Diagnosis is typically based on clinical evaluation, including a physical examination to assess swelling and medical history. Healthcare providers may check blood pressure and test urine for protein to rule out preeclampsia. In some cases, additional tests like blood work or ultrasound may be performed to evaluate underlying causes.

Treatment Options

  • Lifestyle modifications: Elevating legs, avoiding prolonged standing, and wearing supportive compression stockings.
  • Dietary adjustments: Reducing sodium intake and staying hydrated.
  • Mild exercise: Walking or swimming to improve circulation.
  • Medications: Diuretics are rarely used but may be prescribed in severe cases under medical supervision.

Prognosis and Follow-Up

Gestational edema usually resolves after delivery as hormone levels and blood volume normalize. Regular prenatal check-ups are important to monitor for worsening symptoms or signs of complications. Most cases do not require long-term treatment, but follow-up may be needed if edema persists postpartum.

Complications

  • Preeclampsia or eclampsia if edema is accompanied by high blood pressure and proteinuria.
  • Deep vein thrombosis (DVT) in severe cases due to impaired circulation.
  • Discomfort or mobility issues from significant swelling.

Lifestyle & Prevention

  • Stay active with low-impact exercises like walking.
  • Avoid tight clothing or shoes that restrict circulation.
  • Maintain a balanced diet with limited salt.
  • Rest with legs elevated whenever possible.
  • Stay hydrated to support kidney function.
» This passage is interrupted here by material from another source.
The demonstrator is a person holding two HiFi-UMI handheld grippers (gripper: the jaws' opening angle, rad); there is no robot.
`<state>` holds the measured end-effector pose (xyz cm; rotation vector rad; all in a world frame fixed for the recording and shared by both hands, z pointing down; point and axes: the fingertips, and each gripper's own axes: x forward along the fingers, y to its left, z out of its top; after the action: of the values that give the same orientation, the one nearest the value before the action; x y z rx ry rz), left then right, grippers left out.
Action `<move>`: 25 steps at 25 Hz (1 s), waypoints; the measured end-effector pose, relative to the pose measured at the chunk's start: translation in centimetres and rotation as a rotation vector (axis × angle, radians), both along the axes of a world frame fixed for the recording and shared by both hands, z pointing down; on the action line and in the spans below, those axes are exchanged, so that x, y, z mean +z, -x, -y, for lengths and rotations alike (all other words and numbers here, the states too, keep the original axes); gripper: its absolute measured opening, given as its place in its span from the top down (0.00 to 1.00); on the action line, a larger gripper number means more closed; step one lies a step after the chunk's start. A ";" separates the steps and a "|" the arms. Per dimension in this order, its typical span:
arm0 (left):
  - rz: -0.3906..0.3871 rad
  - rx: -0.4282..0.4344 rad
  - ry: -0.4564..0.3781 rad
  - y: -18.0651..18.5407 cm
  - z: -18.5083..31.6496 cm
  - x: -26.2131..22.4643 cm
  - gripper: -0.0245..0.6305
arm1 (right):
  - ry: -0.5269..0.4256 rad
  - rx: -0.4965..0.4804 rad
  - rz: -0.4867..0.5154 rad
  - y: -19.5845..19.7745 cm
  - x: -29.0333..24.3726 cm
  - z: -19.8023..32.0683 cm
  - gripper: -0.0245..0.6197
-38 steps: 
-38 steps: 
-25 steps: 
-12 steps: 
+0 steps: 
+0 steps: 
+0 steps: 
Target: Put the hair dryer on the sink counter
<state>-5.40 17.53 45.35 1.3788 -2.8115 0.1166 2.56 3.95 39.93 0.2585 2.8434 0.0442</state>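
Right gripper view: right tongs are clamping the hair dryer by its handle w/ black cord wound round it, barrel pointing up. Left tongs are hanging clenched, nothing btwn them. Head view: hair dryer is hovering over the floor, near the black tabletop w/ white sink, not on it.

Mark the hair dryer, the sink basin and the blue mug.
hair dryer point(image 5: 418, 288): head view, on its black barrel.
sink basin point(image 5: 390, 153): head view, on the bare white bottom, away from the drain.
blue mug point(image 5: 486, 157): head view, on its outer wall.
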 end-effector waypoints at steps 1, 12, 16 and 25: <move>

When to Seek Professional Help

Seek immediate medical attention if edema is sudden, severe, or accompanied by:

  • High blood pressure.
  • Headaches or vision changes.
  • Shortness of breath or chest pain.
  • Decreased urine output.
  • Severe or persistent swelling in the face or hands.

Tips for Medical Coders

When coding O12.00, ensure the documentation specifies gestational edema without a trimester designation. Verify that the condition is not associated with preeclampsia or other complications, as these would require separate coding. Document the clinical findings (e.g., location of swelling, absence of proteinuria) to support the diagnosis.